The Protein class is the primary way to work with proteins in Deep Origin.

Constructing a protein

From a file

A protein can be constructed from a file:

from deeporigin.chemistry import Protein
protein = Protein("/path/to/pdb")

From a PDB ID

A protein can also be constructed from a PDB ID:

from deeporigin.chemistry import Protein
protein = Protein(pdb_id="1EBY")

Visualizing a protein

Browser support

These visualizations work best on Google Chrome. We are aware of issues on other browsers, especially Safari on macOS.

A protein object can be visualized using show:

protein.show()

A visualization such as this will be shown:

Jupyter notebook required

Visualizations such as these require this code to be run in a jupyter notebook. We recommend using these instructions to install Jupyter.

Modifying proteins

Removing specific residues

You can remove specific residue names from a protein structure using the remove_resnames method:

# Remove water molecules (HOH) and ions (NA, CL)
protein.remove_resnames(exclude_resnames=["HOH", "NA", "CL"])

Residue name format

Residue names in PDB files are always uppercase (e.g., "HOH" for water, "NA" for sodium, "CL" for chloride).

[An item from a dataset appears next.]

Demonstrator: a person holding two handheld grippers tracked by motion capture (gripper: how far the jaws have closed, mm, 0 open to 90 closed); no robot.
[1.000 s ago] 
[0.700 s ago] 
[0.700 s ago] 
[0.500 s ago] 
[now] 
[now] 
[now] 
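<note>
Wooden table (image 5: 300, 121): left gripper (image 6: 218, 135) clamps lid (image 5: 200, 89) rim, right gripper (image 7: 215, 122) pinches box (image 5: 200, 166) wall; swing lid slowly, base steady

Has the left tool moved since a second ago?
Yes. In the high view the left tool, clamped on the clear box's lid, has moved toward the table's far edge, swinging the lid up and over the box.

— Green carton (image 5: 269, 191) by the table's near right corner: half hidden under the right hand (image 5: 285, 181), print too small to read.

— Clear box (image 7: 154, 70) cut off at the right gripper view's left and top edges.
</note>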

This method modifies the protein structure in place by removing the specified residue names. If no residue names are provided, the protein structure remains unchanged.

Removing HETATM records

You can remove HETATM records from the protein structure using the remove_hetatm method:

# Remove all HETATM records except water and zinc
protein.remove_hetatm(keep_resnames=["HOH"], remove_metals=["ZN"])

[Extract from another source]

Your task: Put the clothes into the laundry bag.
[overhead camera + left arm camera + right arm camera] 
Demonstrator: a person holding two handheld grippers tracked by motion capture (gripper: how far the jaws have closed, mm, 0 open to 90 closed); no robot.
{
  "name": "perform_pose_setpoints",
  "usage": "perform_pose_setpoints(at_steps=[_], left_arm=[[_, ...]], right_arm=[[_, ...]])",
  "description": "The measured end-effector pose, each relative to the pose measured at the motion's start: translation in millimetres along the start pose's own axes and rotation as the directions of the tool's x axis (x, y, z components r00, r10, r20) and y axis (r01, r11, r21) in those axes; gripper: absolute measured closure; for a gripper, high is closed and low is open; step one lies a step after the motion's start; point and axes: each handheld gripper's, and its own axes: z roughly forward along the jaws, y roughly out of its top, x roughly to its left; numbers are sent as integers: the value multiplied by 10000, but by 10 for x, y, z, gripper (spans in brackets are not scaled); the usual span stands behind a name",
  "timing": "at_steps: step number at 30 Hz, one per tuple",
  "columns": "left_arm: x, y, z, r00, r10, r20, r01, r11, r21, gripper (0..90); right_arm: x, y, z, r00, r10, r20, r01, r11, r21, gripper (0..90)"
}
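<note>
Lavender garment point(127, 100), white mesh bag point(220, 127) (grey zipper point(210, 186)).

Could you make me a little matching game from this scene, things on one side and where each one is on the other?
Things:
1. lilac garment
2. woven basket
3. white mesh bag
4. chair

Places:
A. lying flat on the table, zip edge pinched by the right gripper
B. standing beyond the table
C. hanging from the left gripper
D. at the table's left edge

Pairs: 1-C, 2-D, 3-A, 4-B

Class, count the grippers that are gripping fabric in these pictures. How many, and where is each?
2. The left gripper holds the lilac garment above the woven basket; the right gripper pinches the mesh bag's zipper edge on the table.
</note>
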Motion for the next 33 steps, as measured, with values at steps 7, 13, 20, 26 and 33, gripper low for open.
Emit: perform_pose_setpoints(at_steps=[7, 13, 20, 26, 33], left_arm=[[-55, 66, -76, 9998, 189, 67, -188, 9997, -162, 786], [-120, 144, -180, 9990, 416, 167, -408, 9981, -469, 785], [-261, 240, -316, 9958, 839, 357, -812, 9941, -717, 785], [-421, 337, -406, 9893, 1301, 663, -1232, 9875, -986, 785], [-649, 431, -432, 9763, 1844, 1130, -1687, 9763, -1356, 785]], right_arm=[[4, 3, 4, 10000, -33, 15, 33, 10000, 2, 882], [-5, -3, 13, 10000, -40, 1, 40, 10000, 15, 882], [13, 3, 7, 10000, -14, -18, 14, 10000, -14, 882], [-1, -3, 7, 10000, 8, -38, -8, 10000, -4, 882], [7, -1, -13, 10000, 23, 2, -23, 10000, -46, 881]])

This method modifies the protein structure in place by removing HETATM records (heteroatoms) from the structure. You can: - Keep specific residues by providing their names in keep_resnames - Keep specific metals by providing their names in remove_metals (these metals will be excluded from removal) - If no arguments are provided, all HETATM records will be removed

Metal names

Metal names should be provided in uppercase (e.g., "ZN" for zinc, "FE" for iron).

Removing water molecules

You can remove all water molecules from a protein structure using the remove_water method:

protein.remove_water()

This method modifies the protein structure in place by removing all water molecules (residue name "HOH"). Unlike remove_resnames, this method does not return a new protein structure but instead modifies the existing one.